**WHAT IS NEEDED:** Word for word, set down the lines from the one that holds "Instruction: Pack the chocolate" through the final line of the listing below, and exclude every picture.

**INFORMATION SUPPLIED:**
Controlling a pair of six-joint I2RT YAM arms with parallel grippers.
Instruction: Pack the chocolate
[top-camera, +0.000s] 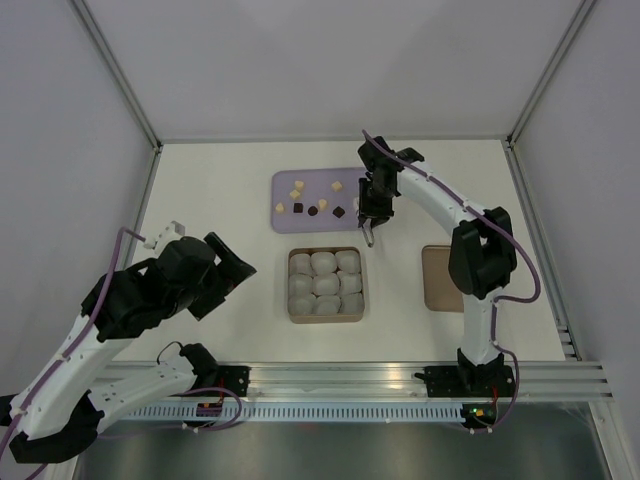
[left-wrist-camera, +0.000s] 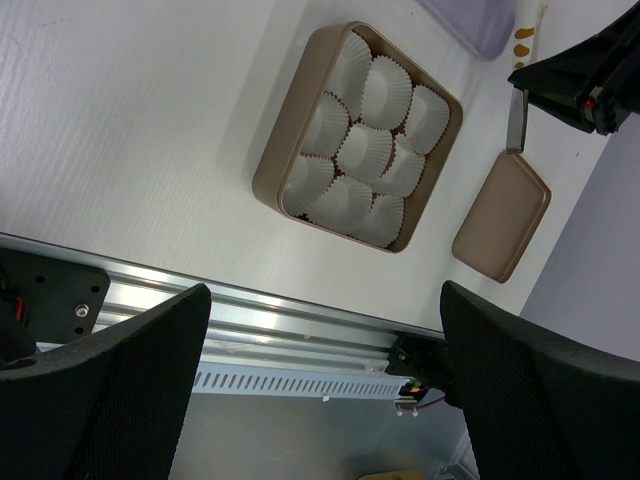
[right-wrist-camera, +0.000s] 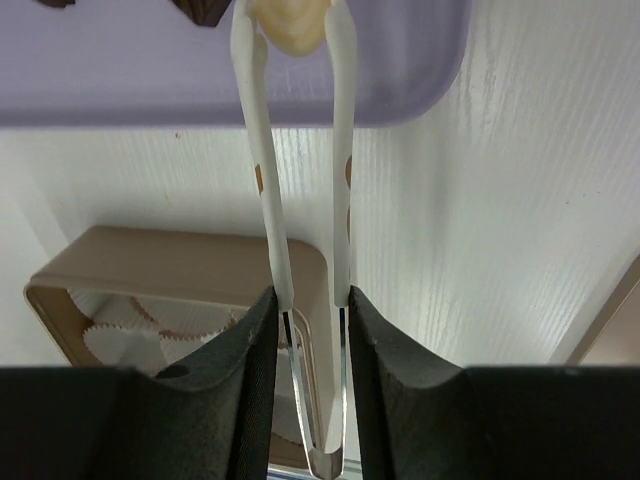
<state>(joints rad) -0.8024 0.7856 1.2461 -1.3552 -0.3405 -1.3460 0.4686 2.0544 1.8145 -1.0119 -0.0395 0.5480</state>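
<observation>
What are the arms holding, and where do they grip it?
Right pincer squeezes the tongs near their bent end; the tongs' tips pinch a cream chocolate. Left pincer holds nothing.

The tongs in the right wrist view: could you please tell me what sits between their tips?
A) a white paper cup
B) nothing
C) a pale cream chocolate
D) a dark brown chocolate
C: the tongs, gripped by the right pincer, pinch a pale cream chocolate between their tips over the purple tray.
</observation>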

**COMPLETED TASK:**
Instruction: Pack the chocolate
[top-camera, +0.000s] 
[left-wrist-camera, +0.000s] 
[right-wrist-camera, +0.000s] 
<state>(joints rad) -0.8024 0.7856 1.2461 -1.3552 -0.3405 -1.3460 0.4686 2.0544 1.8145 -1.0119 -0.0395 0.5480</state>
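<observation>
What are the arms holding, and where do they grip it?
Right pincer squeezes the tongs near their bent end; the tongs' tips pinch a cream chocolate. Left pincer holds nothing.

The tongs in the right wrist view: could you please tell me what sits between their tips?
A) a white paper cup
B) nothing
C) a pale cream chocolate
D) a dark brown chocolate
C: the tongs, gripped by the right pincer, pinch a pale cream chocolate between their tips over the purple tray.
</observation>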

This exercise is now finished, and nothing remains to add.